The unique threat posed by hybrid warfare is that it promotes the eroding of sovereignty internally. Conventional invasions unite people in the protection of the state; hybrid invasions make societies confused about who the enemy is. When fake news is being spread, when militant stories are spreading, when cyber campaigns are shaping minds, the citizen is at cross-purposes as to whether it is foreign powers or local elites. It is that ambiguity itself that is a triumph to those who use hybrid tactics.

This brings in a more acute question as to whether sometimes states permit the practice of such conflicts to carry on, owing to some interests? In Pakistan, militancy is here to stay, and security budgets are overstated. Some of the elites will continue to have relevance and politics feed on fear. In the U.S., accounts of foreign intervention are occasionally applied in order to conceal the internal decay of governments. States that enjoy the fruits of insecurity, even indirectly, are undermining their own ability to survive.

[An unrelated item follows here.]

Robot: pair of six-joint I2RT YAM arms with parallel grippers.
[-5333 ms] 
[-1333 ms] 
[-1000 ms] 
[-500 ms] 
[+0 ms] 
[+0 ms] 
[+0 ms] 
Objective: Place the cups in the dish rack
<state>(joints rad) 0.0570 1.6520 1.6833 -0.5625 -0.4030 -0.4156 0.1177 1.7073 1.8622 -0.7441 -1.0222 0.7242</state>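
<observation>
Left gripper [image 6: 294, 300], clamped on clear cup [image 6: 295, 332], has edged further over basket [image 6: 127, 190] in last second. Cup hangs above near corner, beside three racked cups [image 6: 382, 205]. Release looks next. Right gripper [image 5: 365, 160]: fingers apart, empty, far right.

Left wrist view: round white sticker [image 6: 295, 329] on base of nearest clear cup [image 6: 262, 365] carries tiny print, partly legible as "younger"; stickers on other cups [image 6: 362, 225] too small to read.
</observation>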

To get out of this cycle, honesty is needed. States have to face the fact that hybrid threats are inseparable from their mistakes. Governments that marginalize regions, institutions that do not deliver justice, and leaders who emphasize control, rather than legitimacy, make militants and disinformation networks stronger. The confession of this does no injury to sovereignty; it enhances it.

True resilience lies not in firewalls or coercion but in inclusive governance and a strong social contract.

The hybrid war is here to remain. Algorithms will become more and more powerful, and disinformation will be even more difficult to identify. But the success of these threats is not so much based on external foes as on internal might. It is much easier to stabilize a country where people feel included, respected, and heard as opposed to one where mistrust and exclusion abound. Guns can secure the borders, but trust secures countries.

It is not the presence of new wars that is the actual threat at the moment, but the fact that states will continue to open the doors to new wars by denying and neglecting them. The external threat will never go away, but the internal threat is the one creating the playbook.

The author is a PolicyEast USA-Group intern with a focus on economic diplomacy and regional integration. She holds a Bachelor’s degree in Defence and Strategic Studies from Quaid-i-Azam University, Islamabad.